Worthwhile Teaching however [and there is not much of it around], begins at this border and moves outward into zones of ever-increasing Absurdity.
[The metaphor of the light under the lamp-post goes back to early Sufi literature but has been appropriated as the ‘Streetlight Effect’ by modern Academia.]
Ludwig Wittgenstein taught Logic and Language at Cambridge with Bertrand Russell [Principia Mathematica] and was a reluctant founder of Analytical Philosophy.
I always liked Professor Wittgenstein. He was the established star at Cambridge, a serious philosopher who also had a fan-following. [Stranger things happen. Paris shut-down for Jean-Paul Sartre’s funeral.]
And Wittgenstein just turned and walked away from it all once he stopped believing in what he was teaching. That’s intellectual honesty.
In his celebrated phrase of informed and abject capitulation: ‘Whereof one cannot speak, thereof one must be silent.’
Is the characterization: ‘It is just as it is; things are just as they are’ an empty Tautology? How about ‘True Nothing’ and ‘Not-True Nothing’?
What’s a Tautology?
This subject called Mathematics, in fact it’s larger family, the complex of Analytics that fall under the banner of Logico-Mathematical Method, is erected on multiple pillars.
If they shake an inch the entire structure will swing by a mile. So it’s a good idea to step down with a flashlight and take a look at these foundations every now and then.
The first and most important is the pillar labeled with the little word ‘ Is’ [we will get to it in the Posts, by-and-by]. The second of the pillars is the Principle of Contradiction. A third, often ignored, is the concept of the Tautology.
Here is Professor Bertrand Russell:
‘It is clear that the definition of ‘Logic’ or ‘Mathematics’ must be [newly] sought..[we must] no longer be satisfied [defining] logical propositions as those that follow from the Law of Contradiction..[but] must admit a wholly different class of propositions..[that] all have the characteristic which we
agree..to call Tautology.
For the moment, I do not know how to define ‘Tautology’..I know of none that I feel to be satisfactory, in spite of feeling thoroughly familiar with the characteristic of which a definition is wanted.
At this point, therefore, for the moment, we reach the frontier of knowledge on our backward journey into the logical foundations of Mathematics.’
Honest and finely crafted lines from the co-author of Principia Mathematica. In English: ‘The ‘[Foundational] Principles of Mathematics’.

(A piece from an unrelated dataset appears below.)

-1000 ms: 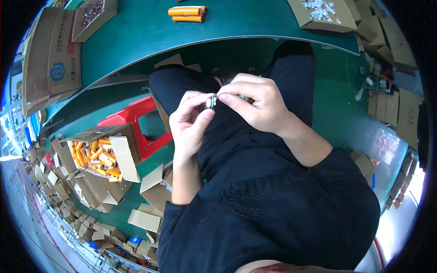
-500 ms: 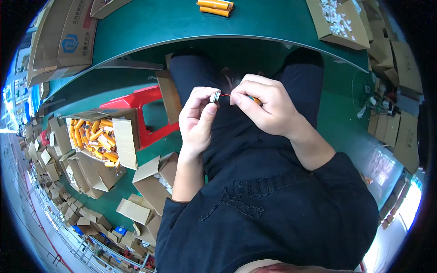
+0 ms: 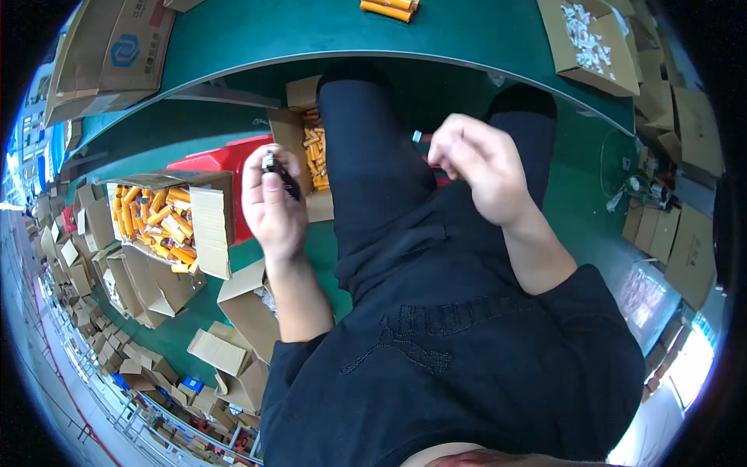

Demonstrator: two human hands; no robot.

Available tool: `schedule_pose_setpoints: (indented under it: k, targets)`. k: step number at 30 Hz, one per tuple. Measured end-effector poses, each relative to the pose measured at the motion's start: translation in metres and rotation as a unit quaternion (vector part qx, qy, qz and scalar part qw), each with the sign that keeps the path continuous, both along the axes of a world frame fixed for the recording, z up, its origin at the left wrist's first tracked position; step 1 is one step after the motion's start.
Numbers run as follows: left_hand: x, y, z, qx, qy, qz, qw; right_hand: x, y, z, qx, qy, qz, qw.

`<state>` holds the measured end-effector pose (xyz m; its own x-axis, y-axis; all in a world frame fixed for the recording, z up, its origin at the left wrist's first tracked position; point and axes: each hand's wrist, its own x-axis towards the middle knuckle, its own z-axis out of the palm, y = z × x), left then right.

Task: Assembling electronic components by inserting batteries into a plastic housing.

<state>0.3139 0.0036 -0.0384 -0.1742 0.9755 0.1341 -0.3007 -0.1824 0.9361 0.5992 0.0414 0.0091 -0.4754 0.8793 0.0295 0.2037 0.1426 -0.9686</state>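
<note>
My left hand (image 3: 274, 204) is closed, held up over the floor near the left knee. Between its thumb and fingers is a small black object (image 3: 289, 184) with a pale, shiny end; its exact kind is unclear. My right hand (image 3: 481, 165) is raised over the lap, slightly blurred, its fingertips pinched together. From them a thin red wire sticks out to the left, ending in a small white plug (image 3: 418, 136). Whatever else lies in the right palm is hidden by the fingers. The two hands are well apart.
On the green table (image 3: 296, 31) lie orange cylinders (image 3: 387, 9) and a carton of white bits (image 3: 589, 74). Left stands an open carton (image 3: 210, 229) full of orange cylinders, by a red stool (image 3: 243, 159). Another carton (image 3: 320, 206) of orange cylinders stands beside my left leg.
My hands have separated: the left moved left with a black object now showing in it, the right slightly right. The wire's white plug, earlier at my left fingers, now hangs free of them.
</note>
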Motion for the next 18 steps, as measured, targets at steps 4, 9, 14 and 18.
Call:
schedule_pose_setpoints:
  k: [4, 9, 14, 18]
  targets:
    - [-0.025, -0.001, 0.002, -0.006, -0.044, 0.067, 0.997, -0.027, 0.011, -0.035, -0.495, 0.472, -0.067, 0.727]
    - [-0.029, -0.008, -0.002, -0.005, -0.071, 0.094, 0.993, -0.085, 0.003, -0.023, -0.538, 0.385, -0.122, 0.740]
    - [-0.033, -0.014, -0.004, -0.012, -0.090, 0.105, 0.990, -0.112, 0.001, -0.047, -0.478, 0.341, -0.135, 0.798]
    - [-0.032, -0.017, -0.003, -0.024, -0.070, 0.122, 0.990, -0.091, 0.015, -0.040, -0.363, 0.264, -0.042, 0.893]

In the early part of the last century, Cambridge Analytic Philosophers, lead by Bertrand Russell [Wittgenstein wrote his Doctoral Dissertation under him, if I recall] and bewitched by the Rational, had tried hard to anoint it as the only true God.

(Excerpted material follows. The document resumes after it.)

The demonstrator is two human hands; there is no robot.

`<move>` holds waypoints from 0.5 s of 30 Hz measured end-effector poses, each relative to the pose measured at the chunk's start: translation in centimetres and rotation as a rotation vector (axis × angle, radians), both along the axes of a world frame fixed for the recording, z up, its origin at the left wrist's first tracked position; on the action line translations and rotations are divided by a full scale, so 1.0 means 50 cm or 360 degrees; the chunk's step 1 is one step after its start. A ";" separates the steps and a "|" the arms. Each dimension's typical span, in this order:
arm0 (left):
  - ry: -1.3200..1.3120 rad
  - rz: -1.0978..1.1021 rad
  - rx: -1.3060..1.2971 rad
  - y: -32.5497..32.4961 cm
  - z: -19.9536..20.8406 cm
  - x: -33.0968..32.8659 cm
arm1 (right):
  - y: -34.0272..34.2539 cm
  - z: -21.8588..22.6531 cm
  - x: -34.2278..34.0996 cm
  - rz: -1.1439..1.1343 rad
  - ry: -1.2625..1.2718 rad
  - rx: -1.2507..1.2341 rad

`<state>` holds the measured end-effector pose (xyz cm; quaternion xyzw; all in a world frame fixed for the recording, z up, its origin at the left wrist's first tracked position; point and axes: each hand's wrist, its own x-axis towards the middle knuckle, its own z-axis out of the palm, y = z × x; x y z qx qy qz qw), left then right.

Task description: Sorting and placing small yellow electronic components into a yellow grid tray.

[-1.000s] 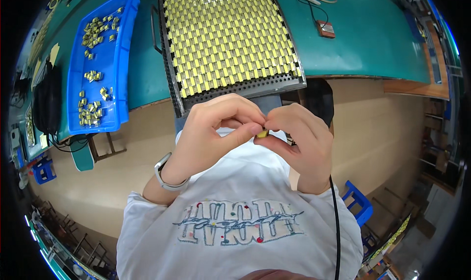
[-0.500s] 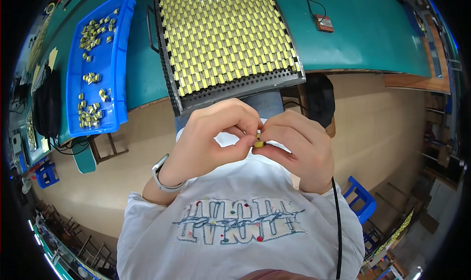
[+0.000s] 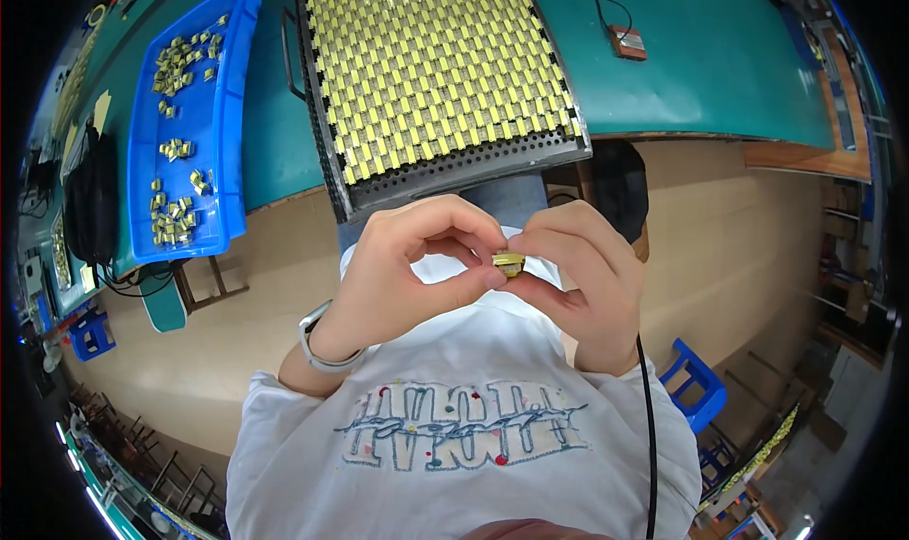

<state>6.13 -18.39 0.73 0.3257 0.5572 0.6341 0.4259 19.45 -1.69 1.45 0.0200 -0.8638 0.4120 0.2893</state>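
Observation:
A small brass-coloured part (image 3: pixel 508 263) sits pinched between the fingertips of both hands, close to my chest. My left hand (image 3: pixel 407 275) grips it from the left with thumb and forefinger; a watch is on that wrist. My right hand (image 3: pixel 582 280) holds it from the right. Just above the hands lies a black perforated tray (image 3: pixel 445 76) filled with rows of several yellow parts, resting on the green table (image 3: pixel 729 67).
A blue tray (image 3: pixel 227 114) with several loose brass parts lies at the table's left. A small brown device with wires (image 3: pixel 628 41) sits at the back right. A black stool (image 3: pixel 620 185) stands under the table, a blue stool (image 3: pixel 696 384) at the lower right.
Both hands have stayed together on the small part, shifting slightly downward and turning it between the fingertips. The trays have not moved.

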 end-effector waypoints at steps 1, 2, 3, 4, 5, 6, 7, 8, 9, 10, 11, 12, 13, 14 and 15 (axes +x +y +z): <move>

As a teenager growing up in Madras [now, Chennai], I spent my free afternoons at the British Council Library mainly because it was free, air-conditioned and always had pretty girls visiting from the neighboring college.
And the library carried all his books [he won a Nobel for Literature]. And I must have read everything the good professor ever wrote. I admired his courage of conviction; he claimed he studied Mathematics only because it was the nearest thing he could find to ‘Certainty’. He was a hero to my youth.